Bacaini.ID, KEDIRI – Konflik antar perguruan silat sering berakhir dengan aksi kekerasan yang berujung kematian. Kondisi ini bisa diakhiri jika para sesepuh perguruan turun tangan meredakan ketegangan.
Konflik kekerasan yang melibatkan anggota perguruan silat nyaris terjadi di semua daerah di Indonesia. Upaya perdamaian yang diikuti perobohan bangunan simbol perguruan silat seperti tak berdampak sama sekali.
Pengamat sosial Institut Agama Islam Negeri (IAIN) Kediri, Sunarno mengatakan, kondisi psikologis anggota perguruan silat saat ini sudah dalam fase in-group favoritism. Sebuah kondisi dimana seseorang merasa lebih baik dibanding anggota dari kelompok lain.
“Ini persoalan serius yang jika tidak segera dicarikan solusi akan menambah intensitas kekerasan antar kelompok,” terang Sunarno kepada Bacaini.ID, Senin, 31 Maret 2025.
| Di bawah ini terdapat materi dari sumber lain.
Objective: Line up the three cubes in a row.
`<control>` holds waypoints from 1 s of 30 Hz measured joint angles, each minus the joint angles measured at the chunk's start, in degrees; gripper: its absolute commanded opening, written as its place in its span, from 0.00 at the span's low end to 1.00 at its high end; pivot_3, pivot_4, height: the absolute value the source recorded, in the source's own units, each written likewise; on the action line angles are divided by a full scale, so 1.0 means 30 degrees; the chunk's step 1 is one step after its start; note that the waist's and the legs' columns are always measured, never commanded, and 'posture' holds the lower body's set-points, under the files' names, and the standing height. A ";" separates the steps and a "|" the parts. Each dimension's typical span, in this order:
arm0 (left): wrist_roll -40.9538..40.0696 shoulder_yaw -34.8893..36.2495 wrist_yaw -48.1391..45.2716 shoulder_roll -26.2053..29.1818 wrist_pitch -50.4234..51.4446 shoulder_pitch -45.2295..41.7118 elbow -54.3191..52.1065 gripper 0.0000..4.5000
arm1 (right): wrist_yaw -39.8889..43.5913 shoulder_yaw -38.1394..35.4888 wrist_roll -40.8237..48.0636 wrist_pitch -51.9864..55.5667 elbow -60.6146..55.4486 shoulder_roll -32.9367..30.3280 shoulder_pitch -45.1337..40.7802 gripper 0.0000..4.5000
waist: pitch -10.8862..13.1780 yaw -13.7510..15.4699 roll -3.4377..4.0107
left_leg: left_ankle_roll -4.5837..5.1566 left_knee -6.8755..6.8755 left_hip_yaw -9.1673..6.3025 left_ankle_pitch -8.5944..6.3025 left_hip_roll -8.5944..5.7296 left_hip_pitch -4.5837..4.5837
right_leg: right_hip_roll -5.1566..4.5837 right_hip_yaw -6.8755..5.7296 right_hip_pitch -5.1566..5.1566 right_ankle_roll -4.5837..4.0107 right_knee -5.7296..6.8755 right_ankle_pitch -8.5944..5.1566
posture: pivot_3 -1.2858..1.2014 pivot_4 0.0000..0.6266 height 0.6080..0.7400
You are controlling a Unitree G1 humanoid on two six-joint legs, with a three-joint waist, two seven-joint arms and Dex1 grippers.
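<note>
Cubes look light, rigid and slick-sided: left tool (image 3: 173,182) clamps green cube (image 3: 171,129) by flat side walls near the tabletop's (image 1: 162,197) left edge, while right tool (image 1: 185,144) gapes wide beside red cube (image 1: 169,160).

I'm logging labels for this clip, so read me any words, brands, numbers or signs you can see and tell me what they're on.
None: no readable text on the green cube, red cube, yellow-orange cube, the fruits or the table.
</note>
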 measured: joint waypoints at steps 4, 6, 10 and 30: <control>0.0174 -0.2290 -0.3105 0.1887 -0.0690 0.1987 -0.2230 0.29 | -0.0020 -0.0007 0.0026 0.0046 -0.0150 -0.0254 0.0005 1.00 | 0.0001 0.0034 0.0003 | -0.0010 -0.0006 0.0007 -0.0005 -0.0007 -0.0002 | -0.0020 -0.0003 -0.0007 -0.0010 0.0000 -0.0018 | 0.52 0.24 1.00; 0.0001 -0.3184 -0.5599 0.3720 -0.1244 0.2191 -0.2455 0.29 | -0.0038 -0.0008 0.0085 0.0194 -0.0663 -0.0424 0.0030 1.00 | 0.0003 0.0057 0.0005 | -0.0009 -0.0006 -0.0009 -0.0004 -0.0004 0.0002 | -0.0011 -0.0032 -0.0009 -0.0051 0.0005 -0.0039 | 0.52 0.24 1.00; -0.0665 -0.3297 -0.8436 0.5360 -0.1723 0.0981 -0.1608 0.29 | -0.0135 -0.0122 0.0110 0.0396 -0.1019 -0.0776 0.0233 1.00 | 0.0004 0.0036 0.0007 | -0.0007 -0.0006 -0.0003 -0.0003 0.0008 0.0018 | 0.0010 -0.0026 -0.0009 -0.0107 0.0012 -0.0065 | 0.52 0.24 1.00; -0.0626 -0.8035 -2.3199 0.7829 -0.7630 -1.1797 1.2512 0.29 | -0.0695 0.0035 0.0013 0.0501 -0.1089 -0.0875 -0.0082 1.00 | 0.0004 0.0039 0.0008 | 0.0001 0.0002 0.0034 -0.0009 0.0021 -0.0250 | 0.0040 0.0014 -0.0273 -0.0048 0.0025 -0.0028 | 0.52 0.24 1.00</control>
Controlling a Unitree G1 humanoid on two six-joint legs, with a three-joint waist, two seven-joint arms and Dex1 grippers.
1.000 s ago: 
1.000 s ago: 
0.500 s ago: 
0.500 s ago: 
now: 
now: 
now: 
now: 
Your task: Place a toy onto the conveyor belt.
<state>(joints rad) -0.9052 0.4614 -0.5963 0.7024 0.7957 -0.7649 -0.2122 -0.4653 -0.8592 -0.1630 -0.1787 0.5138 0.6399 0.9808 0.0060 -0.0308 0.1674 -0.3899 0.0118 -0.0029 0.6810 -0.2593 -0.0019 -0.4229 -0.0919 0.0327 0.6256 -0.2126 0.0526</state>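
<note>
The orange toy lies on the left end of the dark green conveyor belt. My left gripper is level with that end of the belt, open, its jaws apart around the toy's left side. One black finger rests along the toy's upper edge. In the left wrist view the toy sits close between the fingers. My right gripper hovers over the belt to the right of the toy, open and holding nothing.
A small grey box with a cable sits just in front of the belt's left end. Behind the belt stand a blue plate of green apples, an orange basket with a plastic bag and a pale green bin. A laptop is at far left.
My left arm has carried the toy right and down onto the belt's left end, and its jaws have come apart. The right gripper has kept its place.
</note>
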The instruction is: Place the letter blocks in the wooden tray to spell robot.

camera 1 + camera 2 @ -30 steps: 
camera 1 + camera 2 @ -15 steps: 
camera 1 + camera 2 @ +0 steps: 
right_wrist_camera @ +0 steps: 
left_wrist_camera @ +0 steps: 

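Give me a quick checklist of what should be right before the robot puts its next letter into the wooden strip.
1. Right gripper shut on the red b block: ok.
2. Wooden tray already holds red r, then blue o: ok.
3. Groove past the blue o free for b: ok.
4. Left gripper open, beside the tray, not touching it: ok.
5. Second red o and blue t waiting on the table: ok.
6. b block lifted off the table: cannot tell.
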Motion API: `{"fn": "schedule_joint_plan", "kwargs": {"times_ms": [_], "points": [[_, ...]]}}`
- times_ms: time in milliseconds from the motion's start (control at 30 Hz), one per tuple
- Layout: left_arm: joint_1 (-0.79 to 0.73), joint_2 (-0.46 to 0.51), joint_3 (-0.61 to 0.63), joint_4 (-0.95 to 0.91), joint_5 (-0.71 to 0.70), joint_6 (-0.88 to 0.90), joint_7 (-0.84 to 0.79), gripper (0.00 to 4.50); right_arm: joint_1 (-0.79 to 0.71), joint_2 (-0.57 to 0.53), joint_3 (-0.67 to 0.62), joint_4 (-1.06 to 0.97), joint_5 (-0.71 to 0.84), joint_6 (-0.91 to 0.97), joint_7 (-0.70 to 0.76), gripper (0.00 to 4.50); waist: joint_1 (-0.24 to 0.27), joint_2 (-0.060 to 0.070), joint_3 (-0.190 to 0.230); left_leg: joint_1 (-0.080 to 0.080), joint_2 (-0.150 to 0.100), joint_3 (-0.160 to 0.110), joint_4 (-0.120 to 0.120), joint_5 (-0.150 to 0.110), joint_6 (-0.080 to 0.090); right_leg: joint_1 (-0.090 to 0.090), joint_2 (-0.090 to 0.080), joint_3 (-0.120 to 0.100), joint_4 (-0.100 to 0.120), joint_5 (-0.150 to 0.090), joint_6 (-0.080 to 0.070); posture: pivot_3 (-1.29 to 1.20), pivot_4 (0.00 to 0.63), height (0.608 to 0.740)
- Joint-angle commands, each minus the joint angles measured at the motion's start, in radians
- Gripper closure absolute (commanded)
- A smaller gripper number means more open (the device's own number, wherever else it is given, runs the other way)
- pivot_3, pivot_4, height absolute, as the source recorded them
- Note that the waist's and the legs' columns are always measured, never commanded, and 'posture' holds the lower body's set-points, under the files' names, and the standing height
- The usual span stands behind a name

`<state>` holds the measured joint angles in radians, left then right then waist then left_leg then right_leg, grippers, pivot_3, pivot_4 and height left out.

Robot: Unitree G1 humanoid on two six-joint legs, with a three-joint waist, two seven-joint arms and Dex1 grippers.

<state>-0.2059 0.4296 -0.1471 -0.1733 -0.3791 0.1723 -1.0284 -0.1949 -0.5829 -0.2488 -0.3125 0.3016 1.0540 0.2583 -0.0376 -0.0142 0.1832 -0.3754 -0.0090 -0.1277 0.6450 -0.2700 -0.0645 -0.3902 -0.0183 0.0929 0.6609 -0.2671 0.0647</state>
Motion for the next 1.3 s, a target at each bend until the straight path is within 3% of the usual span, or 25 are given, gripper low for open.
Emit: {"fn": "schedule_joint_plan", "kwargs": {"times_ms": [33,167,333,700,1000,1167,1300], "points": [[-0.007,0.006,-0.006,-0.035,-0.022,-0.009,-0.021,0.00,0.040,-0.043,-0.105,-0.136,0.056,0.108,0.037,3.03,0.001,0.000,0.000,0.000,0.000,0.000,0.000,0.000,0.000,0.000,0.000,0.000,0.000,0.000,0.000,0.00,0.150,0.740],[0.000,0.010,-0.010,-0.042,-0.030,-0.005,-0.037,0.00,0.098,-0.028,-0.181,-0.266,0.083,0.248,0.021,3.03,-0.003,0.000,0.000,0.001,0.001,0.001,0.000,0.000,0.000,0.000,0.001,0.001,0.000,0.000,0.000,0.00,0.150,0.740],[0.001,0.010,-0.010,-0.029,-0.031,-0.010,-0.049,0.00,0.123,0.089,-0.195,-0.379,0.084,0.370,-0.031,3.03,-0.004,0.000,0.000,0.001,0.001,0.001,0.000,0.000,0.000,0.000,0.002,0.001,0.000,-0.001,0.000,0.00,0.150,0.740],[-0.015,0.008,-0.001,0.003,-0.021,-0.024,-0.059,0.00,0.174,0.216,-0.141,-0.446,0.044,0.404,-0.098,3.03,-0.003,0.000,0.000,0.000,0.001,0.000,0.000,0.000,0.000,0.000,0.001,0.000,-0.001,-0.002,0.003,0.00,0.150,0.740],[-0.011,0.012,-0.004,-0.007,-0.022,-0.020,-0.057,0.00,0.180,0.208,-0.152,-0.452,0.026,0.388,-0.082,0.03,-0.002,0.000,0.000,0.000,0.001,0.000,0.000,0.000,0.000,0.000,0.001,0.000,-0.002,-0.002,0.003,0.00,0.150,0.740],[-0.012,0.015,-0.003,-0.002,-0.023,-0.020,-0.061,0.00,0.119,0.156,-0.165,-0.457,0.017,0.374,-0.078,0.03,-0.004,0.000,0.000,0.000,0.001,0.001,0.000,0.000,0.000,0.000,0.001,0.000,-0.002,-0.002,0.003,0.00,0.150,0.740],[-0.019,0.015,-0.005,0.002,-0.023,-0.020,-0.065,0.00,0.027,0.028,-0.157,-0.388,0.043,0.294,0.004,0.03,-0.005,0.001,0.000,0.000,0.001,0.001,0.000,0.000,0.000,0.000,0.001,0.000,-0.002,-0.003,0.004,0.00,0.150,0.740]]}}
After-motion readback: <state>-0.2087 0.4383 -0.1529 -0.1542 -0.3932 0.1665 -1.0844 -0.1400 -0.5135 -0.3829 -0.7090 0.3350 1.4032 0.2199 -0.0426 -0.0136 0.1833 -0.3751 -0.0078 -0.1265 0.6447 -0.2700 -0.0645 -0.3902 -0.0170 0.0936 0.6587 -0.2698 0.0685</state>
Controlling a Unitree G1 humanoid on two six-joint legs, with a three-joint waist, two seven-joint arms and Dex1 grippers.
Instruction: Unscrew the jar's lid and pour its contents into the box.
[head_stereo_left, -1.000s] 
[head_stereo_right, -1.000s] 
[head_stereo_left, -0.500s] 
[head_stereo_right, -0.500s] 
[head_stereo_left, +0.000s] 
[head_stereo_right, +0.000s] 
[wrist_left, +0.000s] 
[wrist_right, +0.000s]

Dosen psikologi sekaligus praktisi literasi Kota Kediri ini menambahkan, dirinya pernah membimbing mahasiswa yang menulis skripsi tentang perguruan silat yang diikuti. Dalam penelitiannya, mahasiswa tersebut menemukan adanya patronase anggota kepada seniornya.
Sehingga bisa jadi konflik antar perguruan silat ini sebenarnya terjadi di masa lampau, yang secara tidak sadar dirawat dan dilanggengkan hingga sekarang.
“Jadi generasi sekarang ini hanya memahami jika kelompok lain adalah musuh, berdasarkan cerita atas konflik pendahulunya,” terang Sunarno.
Sunarno sendiri meyakini jika tidak ada perguruan silat yang mengajarkan permusuhan atau menganggap perguruan lain sebagai musuh. Sebab ajaran semua perguruan selalu mengandung keluhuran nilai.
Jika kemudian terjadi cara pandang berbeda terhadap perguruan lain, Sunarno menduga hal itu akibat cerita yang disampaikan turun temurun dari konflik personal anggota kelompok.
Situasi ini, menurut Sunarno, bisa diselesaikan oleh para sesepuh perguruan silat masing-masing. Jika rekonsiliasi ini melibatkan para sesepuh, dan bukan sebatas pengurus wilayah, ketegangan antar perguruan silat akan bisa diminimalisir.